ABOUT THIS EXERCISE
Where the data below begins, start retyping exactly, and end on the line with "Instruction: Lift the", which is included; no picture goes in.

##### INPUT DATA #####

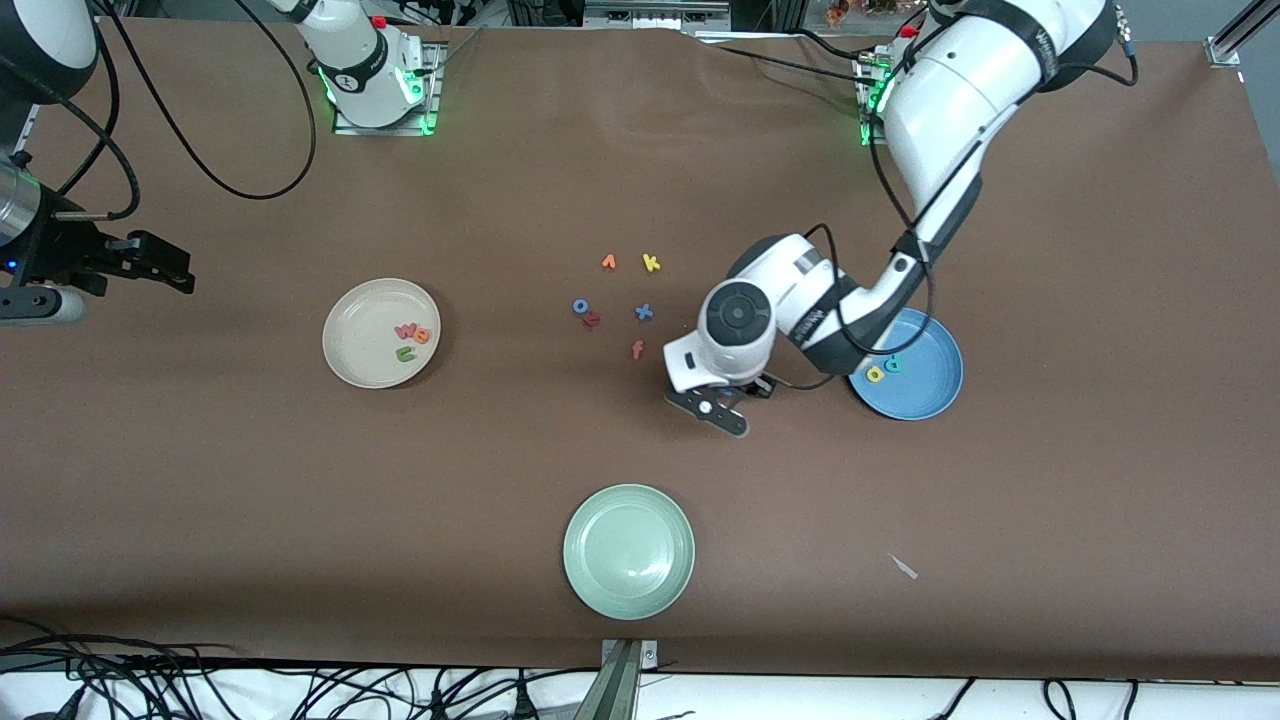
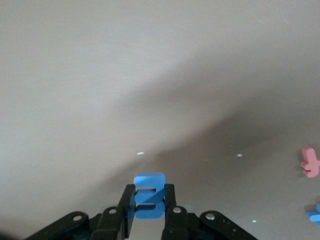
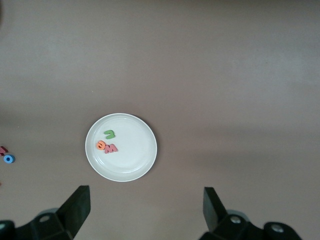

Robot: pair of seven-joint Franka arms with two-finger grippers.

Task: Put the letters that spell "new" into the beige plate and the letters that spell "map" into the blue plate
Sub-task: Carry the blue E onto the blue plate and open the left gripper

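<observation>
Done: olive-green foam n (image 1: 404, 353), orange foam e (image 1: 422, 336) and pinkish-red foam w (image 1: 405, 329) all in the round cream-beige plate (image 1: 352, 358), toward the right arm's end of the surface. Also in: yellow foam a (image 1: 875, 374) and teal foam p (image 1: 891, 364), lying in the round medium-blue plate (image 1: 925, 392). Left to do: blue foam m (image 2: 149, 195), pinched between the narrow fingers of the left gripper (image 2: 149, 210), over bare brown surface (image 1: 1050, 480) beside the blue plate. Right gripper (image 3: 146, 202) waiting with fingers wide, above the beige plate. Hidden in the front view: the m itself, under the left wrist. Hard to make out: the small maroon letter touching the blue foam o (image 1: 579, 306).
</observation>
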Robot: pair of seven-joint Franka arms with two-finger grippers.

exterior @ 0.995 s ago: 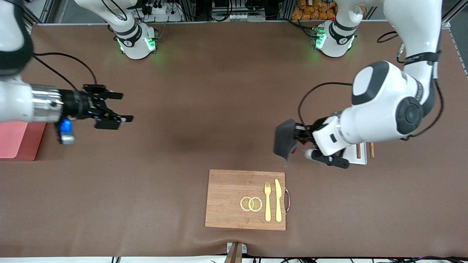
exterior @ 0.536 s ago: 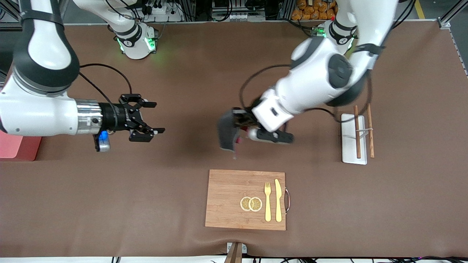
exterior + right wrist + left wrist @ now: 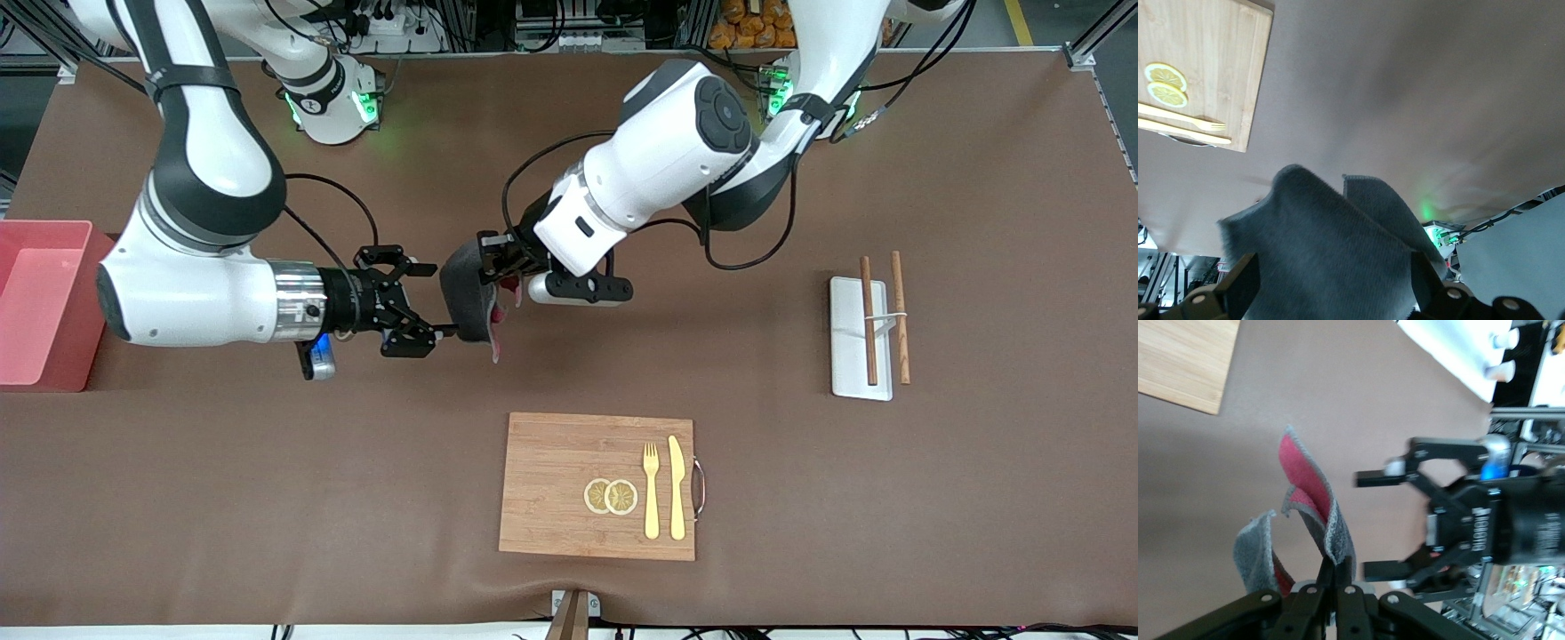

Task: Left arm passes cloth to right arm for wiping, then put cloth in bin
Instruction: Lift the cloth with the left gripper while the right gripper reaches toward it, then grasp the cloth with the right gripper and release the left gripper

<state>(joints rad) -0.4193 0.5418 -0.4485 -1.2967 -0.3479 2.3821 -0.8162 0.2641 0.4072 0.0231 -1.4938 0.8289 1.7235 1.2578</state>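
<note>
My left tool, a black two-finger clamp carrying a pale grey camera bar, is closed tight on the small soft dark grey cloth with a bright pink reverse face. The cloth hangs from it in the air over the bare brown surface, its grey face turned toward my right tool and its pink face showing along the folds in the left wrist view, where my two left fingers meet on the cloth's upper edge.

My right tool, the black claw on the shiny silver wrist with a small blue part, hovers over the same stretch of surface at the cloth's 9 o'clock in the front view. Its fingers stand spread wide apart and grip nothing. The lower finger's tip reaches just to the grey face of the cloth; whether it touches I cannot tell. In the right wrist view the grey cloth fills the gap between the two right fingers.

The pink rectangular plastic bin sits at the right arm's end of the surface, well apart from the cloth. The wooden cutting board lies at the cloth's 5 o'clock, nearer the front camera.
</note>
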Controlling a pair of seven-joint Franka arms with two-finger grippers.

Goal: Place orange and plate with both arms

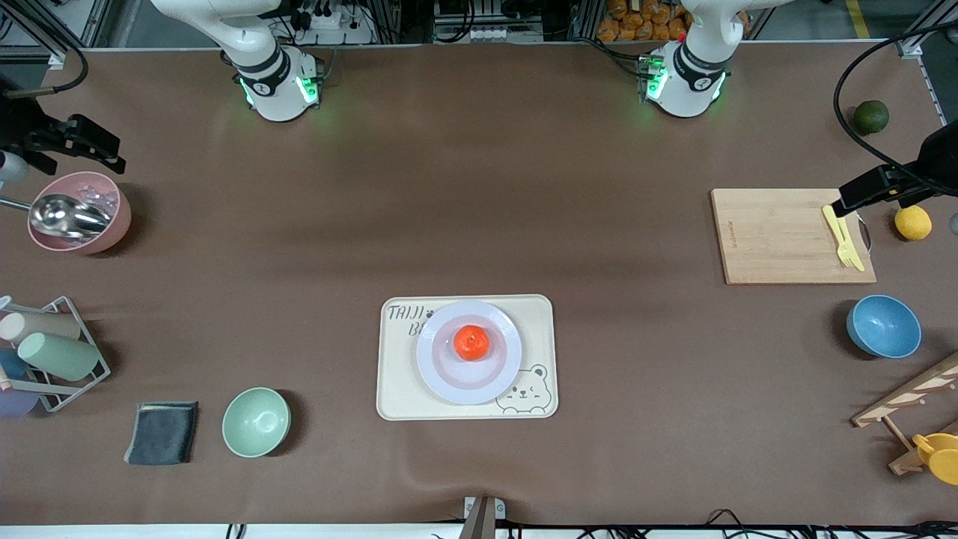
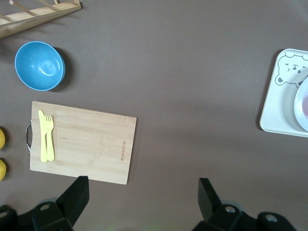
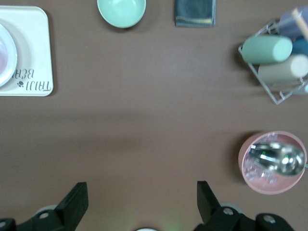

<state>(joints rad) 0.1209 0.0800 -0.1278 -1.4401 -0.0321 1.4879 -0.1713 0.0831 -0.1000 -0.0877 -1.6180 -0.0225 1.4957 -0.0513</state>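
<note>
Flanking the plate (image 1: 468, 352): mint bowl (image 1: 256, 421), blue bowl (image 1: 883, 326).

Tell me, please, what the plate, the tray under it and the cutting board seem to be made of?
The plate: probably glazed ceramic or melamine, pale and glossy with soft reflections. The tray: likely matte plastic or bamboo fibre, cream with a printed bear and no shine. The cutting board: wood or bamboo, showing fine straight grain and a metal handle.

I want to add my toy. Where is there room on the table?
Bare table lies between the tray and the cutting board, and between the tray and the pink bowl. It is crowded by the cup rack and the blue bowl.
</note>
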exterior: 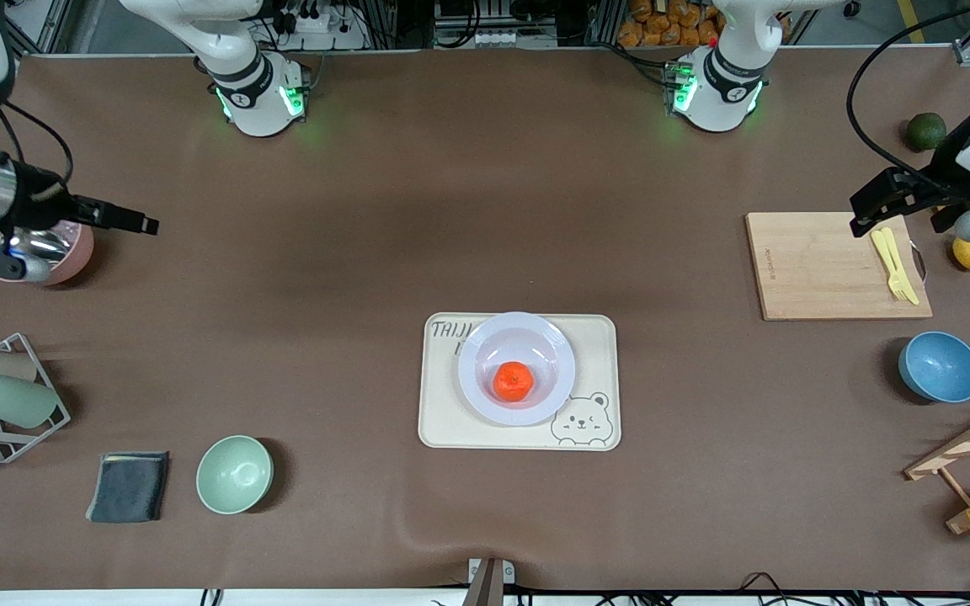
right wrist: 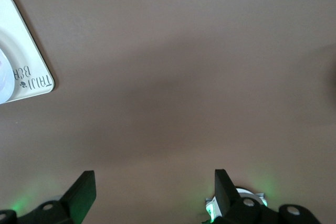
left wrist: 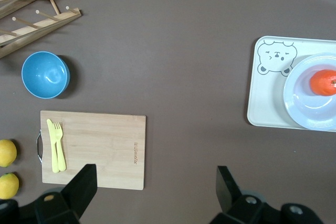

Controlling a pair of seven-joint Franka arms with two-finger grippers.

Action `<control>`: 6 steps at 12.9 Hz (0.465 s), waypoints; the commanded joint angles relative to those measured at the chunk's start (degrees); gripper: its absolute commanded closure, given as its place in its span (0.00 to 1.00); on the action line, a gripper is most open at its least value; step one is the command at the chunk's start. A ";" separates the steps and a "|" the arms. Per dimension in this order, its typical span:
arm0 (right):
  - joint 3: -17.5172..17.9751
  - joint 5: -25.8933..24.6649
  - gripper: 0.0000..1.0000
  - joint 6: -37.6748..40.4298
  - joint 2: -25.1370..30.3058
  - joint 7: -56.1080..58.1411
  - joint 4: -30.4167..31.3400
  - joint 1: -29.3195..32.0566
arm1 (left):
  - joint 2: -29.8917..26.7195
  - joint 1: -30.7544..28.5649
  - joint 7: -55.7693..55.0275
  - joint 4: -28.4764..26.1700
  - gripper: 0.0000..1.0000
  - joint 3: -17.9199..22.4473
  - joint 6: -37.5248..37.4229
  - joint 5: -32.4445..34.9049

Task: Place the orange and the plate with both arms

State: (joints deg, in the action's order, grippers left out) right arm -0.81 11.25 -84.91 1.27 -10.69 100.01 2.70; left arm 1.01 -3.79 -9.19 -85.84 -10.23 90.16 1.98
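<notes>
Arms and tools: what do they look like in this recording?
Both arms are white with black joint bands and green lights at the bases. The left tool and right tool are black with flat, blocky fingers; a black cable loops above the left one.

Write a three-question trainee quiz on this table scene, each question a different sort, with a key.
1. True or false: the orange lies in the plate.
2. The plate rests on: A) the cutting board B) the bear tray C) bare table.
3. Fill in: the left gripper and right gripper both have ____ fingers.

Key: 1 true; 2 B; 3 open.
</notes>
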 commanded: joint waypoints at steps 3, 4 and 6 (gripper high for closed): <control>1.69 -2.37 0.00 -0.25 2.25 0.58 -3.58 1.26 | -0.74 -0.51 1.19 0.23 0.00 0.12 0.19 0.57; 1.69 -2.37 0.00 -0.43 1.90 0.58 -4.73 1.08 | -0.74 -0.51 1.19 0.23 0.00 0.12 0.28 0.48; 1.69 -2.37 0.00 -2.00 1.72 0.58 -5.00 0.91 | -0.74 -0.51 1.19 0.24 0.00 0.03 0.19 0.48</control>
State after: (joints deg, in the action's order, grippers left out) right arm -0.19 10.05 -86.25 3.82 -10.67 96.61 2.73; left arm 0.90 -4.13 -9.09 -85.58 -10.04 90.16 1.98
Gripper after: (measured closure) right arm 0.000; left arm 0.000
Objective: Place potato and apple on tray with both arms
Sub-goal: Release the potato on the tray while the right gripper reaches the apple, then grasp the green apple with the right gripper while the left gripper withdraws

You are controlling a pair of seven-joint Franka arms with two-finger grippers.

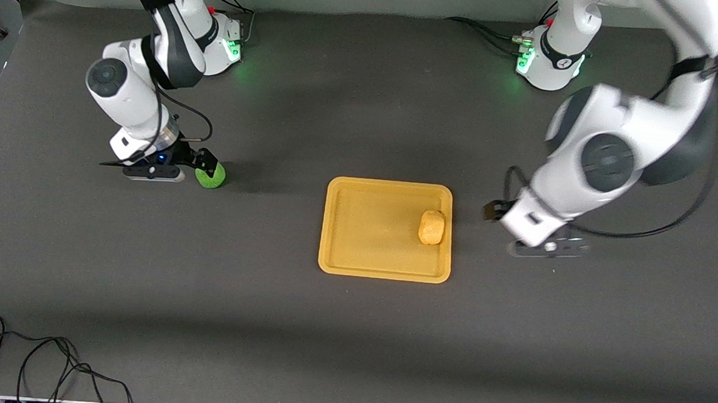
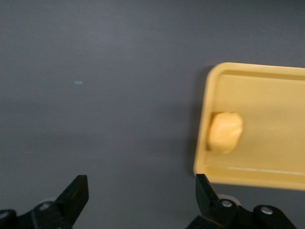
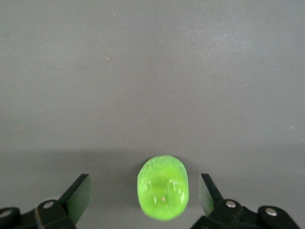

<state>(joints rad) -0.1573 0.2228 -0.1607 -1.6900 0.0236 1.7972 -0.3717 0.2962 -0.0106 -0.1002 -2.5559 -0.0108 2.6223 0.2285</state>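
Note:
The yellow-orange potato lies on the yellow-orange tray, near the tray's rim at the left arm's end. The left wrist view shows the potato and the tray too. My left gripper is open and empty over the bare table beside that end of the tray; its open fingers show in the left wrist view. The green apple rests on the table toward the right arm's end. My right gripper is open around the apple, with a gap between it and each finger.
A dark grey mat covers the table. A loose black cable lies near the table's front edge toward the right arm's end. The arms' bases stand at the table's back edge.

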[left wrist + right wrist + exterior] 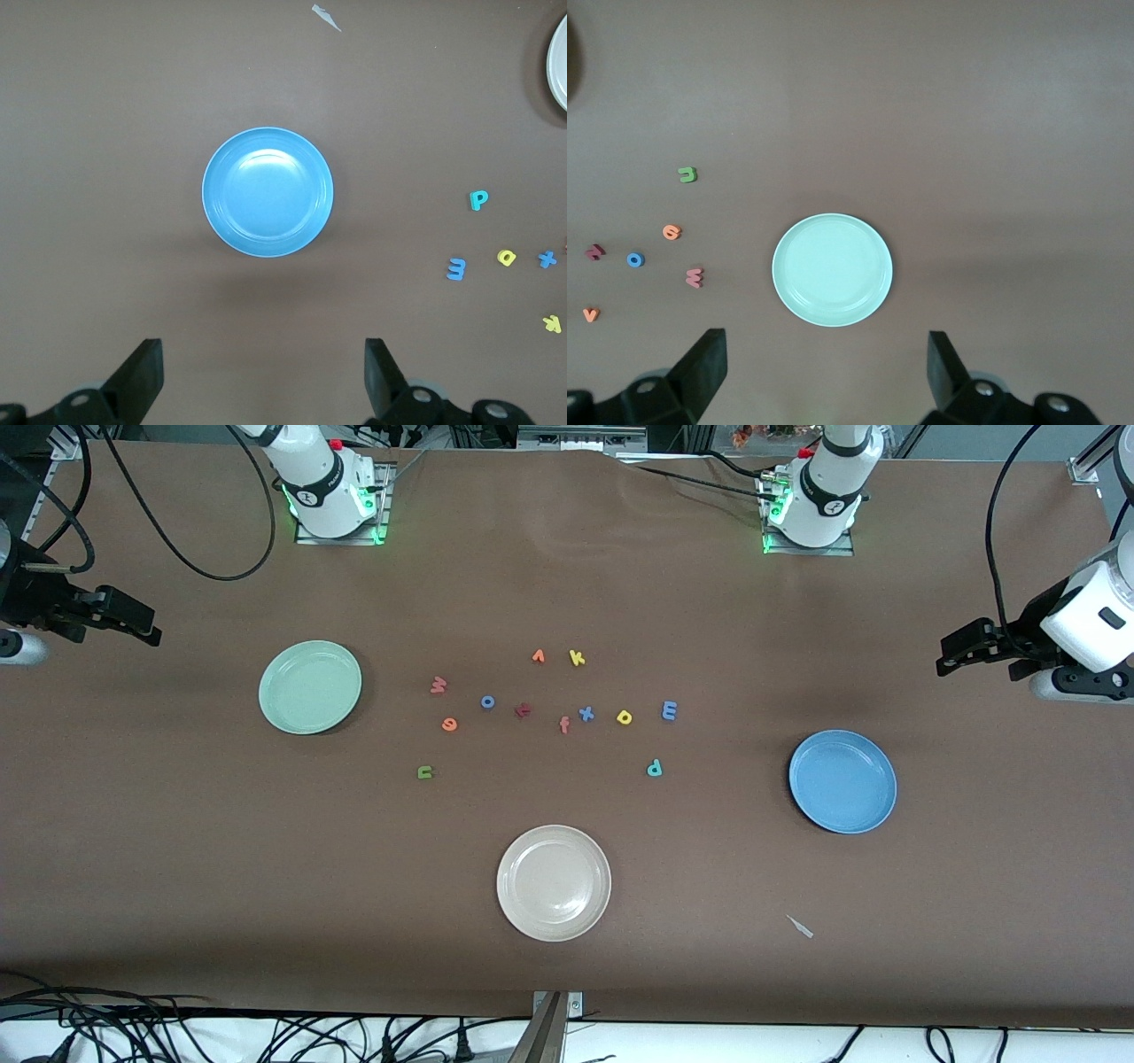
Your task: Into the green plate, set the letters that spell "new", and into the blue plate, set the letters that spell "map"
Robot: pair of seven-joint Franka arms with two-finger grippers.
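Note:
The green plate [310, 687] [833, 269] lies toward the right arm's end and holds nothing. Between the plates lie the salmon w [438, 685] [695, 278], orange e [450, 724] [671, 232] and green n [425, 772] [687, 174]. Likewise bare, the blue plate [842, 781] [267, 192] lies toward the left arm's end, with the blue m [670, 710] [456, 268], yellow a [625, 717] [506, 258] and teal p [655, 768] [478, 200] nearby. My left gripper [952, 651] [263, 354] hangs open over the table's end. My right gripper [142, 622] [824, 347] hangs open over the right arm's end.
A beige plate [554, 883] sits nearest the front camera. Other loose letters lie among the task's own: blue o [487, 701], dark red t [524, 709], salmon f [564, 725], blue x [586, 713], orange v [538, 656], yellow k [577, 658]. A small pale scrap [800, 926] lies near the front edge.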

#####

ANSWER TO THIS PROBLEM
Robot: pair of seven-joint Franka arms with two-finger grippers.

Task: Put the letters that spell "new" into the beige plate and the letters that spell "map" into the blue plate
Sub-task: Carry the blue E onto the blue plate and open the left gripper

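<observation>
Done: olive-green foam n (image 1: 404, 353), orange foam e (image 1: 422, 336) and pinkish-red foam w (image 1: 405, 329) all in the round cream-beige plate (image 1: 352, 358), toward the right arm's end of the surface. Also in: yellow foam a (image 1: 875, 374) and teal foam p (image 1: 891, 364), lying in the round medium-blue plate (image 1: 925, 392). Left to do: blue foam m (image 2: 149, 195), pinched between the narrow fingers of the left gripper (image 2: 149, 210), over bare brown surface (image 1: 1050, 480) beside the blue plate. Right gripper (image 3: 146, 202) waiting with fingers wide, above the beige plate. Hidden in the front view: the m itself, under the left wrist. Hard to make out: the small maroon letter touching the blue foam o (image 1: 579, 306).
</observation>
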Robot: pair of seven-joint Franka arms with two-finger grippers.

exterior @ 0.995 s ago: 
exterior @ 0.536 s ago: 
exterior + right wrist + left wrist @ now: 

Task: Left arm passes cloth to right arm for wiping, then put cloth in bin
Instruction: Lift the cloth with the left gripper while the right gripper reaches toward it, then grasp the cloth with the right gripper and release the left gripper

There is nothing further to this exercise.